Whoa, really?? Are you sure you don't have that problem without this patch? The test for curl existed in the original configure.ac, and I just moved the existing test to build/pkgs/curl/spkg-configure.m4 pretty much unmodified. It's not clear to me where it's looking for bc either. I thought bc was one of those things that's pretty much always there, like grep (albeit more obscure).

Could you be more specific about ho that came up? Was there something in config.log?

comment:57

Replying to @dimpase:

I've tried creating more spkg-configure.m4. I'm attaching one for xz. Not sure it's OK to use cut, but here it goes.

I can't imagine it wouldn't be OK to use cut. Again, it's a POSIX standard program, and the flags you're using are standard as well. Are you working on OSX? I feel like if it works on OSX it should work on any other platform we're supporting. If you're worried about it we could also put in an AC_PROG_CHECK for cut.

If nothing else, I believe that if errors occur in dependency checks, then we should just fail on detecting the dependency and build it.

comment:58

Out of curiosity

6	            changequote(<,>)
7	            xz_version=`$ac_path_XZ --version 2>&1 \
8	                | cut -d' ' -f4 | $SED -n 1p`
9	            changequote([,])

why the changequote(<,>) here? It's not immediately obvious that anything in that command would be interpreted as quoting. But I must be missing a subtlety--please enlighten me.

LGTM otherwise.

comment:59

Replying to @embray:

Replying to @dimpase:

I also saw build/pkgs/curl/spkg-configure.m4 not working due to bc not installed.
So bc should be added to build pre-reqs.

Whoa, really?? Are you sure you don't have that problem without this patch?

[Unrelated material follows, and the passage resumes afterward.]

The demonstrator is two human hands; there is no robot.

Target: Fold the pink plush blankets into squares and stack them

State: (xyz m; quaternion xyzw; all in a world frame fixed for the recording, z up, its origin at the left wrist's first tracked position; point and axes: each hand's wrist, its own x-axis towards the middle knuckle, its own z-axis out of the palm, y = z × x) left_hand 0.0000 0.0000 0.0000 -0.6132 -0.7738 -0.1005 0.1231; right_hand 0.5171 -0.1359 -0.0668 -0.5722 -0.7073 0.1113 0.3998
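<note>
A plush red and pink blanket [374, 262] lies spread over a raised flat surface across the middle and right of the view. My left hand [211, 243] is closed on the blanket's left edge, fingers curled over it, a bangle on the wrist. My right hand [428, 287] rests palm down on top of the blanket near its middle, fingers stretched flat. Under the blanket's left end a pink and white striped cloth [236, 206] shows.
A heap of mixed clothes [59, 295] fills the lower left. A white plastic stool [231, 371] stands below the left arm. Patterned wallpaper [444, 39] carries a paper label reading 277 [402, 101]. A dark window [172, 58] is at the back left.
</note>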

I built Sage on that system, a Debian 8(?) xlc container on CromeOS laptop, before, just fine. I suppose that test for curl just failed, and as a result Sage's curl was built.

Somehow bc was not installed.

The test for curl existed in the original configure.ac, and I just moved the existing test to build/pkgs/curl/spkg-configure.m4 pretty much unmodified. It's not clear to me where it's looking for bc either. I thought bc was one of those things that's pretty much always there, like grep (albeit more obscure).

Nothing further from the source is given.